Kiedy tylko pojawiły się fajne bilety do Dubaju, bez chwili zastanowienia zdecydowaliśmy się, ze lecimy! Początkowo zaplanowaliśmy zostać w Dubaju na dwie noce, jednak szybko zweryfikowaliśmy te plany i przebukowaliśmy swoje bilety. Tym samym wydłużyliśmy nasz pobyt. 

Nocleg w Katowicach

Do Katowic mamy 500 km w związku z czym zdecydowaliśmy się wyjechać wcześniej i przespać się już na miejscu, przed wylotem. Spaliśmy w Hotelu Stara Kamienica w Piekarach Śląskich i Park Inn by Radisson w Katowicach (na powrocie) – do obu hoteli nie mam zastrzeżeń, śniadania były smaczne, pokoje czyste.

Parking w Katowicach

My skorzystaliśmy z prywatnego parkingu (nie tego bezpośrednio przy lotnisku). Pierwsza doba kosztuje zwykle 20zł, każda kolejna plus 5zł. Parking najlepiej zarezerwować wcześniej. Mimo, że miejsc parkingowych jest cała masa, to większość jest pozajmowanych.

Waluta w Zjednoczonych Emiratach Arabskich

1 dirham = 100 filsów = ok. 1 PLN. Naszą główną formą płatności była karta płatnicza VISA.

Lot

Do Dubaju polecieliśmy z Katowic liniami Wizzair, za sześciogodzinny lot (wliczając koszt prze bukowania 350zł) zapłaciliśmy 880 zł za osobę. 

Dojazd z lotniska + komunikacja pod Dubaju

Na lotnisku zaopatrzyliśmy się w  kartę na komunikację miejską NOL (srebrną) w cenie 25AED/osoba.
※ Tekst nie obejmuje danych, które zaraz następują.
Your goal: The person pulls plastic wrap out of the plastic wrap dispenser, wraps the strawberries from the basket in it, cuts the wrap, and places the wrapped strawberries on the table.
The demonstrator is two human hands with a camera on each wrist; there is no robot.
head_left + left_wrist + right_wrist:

Kartę tą można wielokrotnie doładowywać w punktach informacji znajdujących się w każdym metrze lub w automatach, a na powrocie zdać otrzymując zwrot kaucji.

Shuttle busem spod lotniska DWC pojechaliśmy na przystanek Ibn Battuta (w trakcie naszego pobytu stacja metra Ibn Battuta była w remoncie, gdyby nie byłą to już na niej wsiedlibyśmy w metro), przesiedliśmy się na darmowy bus (w nim nie kasujemy biletu), który kursował na remontowanym odcinku do stacji Jumeirah Lakes Towers.

Metro w Dubaju jest banalnie proste i świetnie oznakowane, nie ma obaw, że gdzieś się zgubimy. Należy jednak pamiętać o kilku zasadach obowiązujących w środkach transportu mianowicie: aby kasować bilet przy wejściu i wyjściu ze środka komunikacji, wchodzić do autobusów tylko pierwszymi drzwiami, zwracać szczególną uwagę na specjalne wagony (w metrze) i miejsca siedzące (w autobusach) dla kobiet, nie jeść, nie pić i nie żuć gumy. Kasując swój bilet w metrze zawsze wyświetli nam się bieżąca wartość dostępnych środków na karcie. 

Taksówki w Dubaju nie są drogie my za kurs 25 km płaciliśmy ok. 55zł.

Klimat

W Dubaju jest upalnie i wilgotno. Woda w Zatoce Perskiej jest gorąca, w basenach przyhotelowych zwykle jest chłodzona. Mi upał nie przeszkadzał, wręcz mogę powiedzieć, że go kocham i gdy tylko będzie mi zimno zawsze wspomnę sobie ten gorąc.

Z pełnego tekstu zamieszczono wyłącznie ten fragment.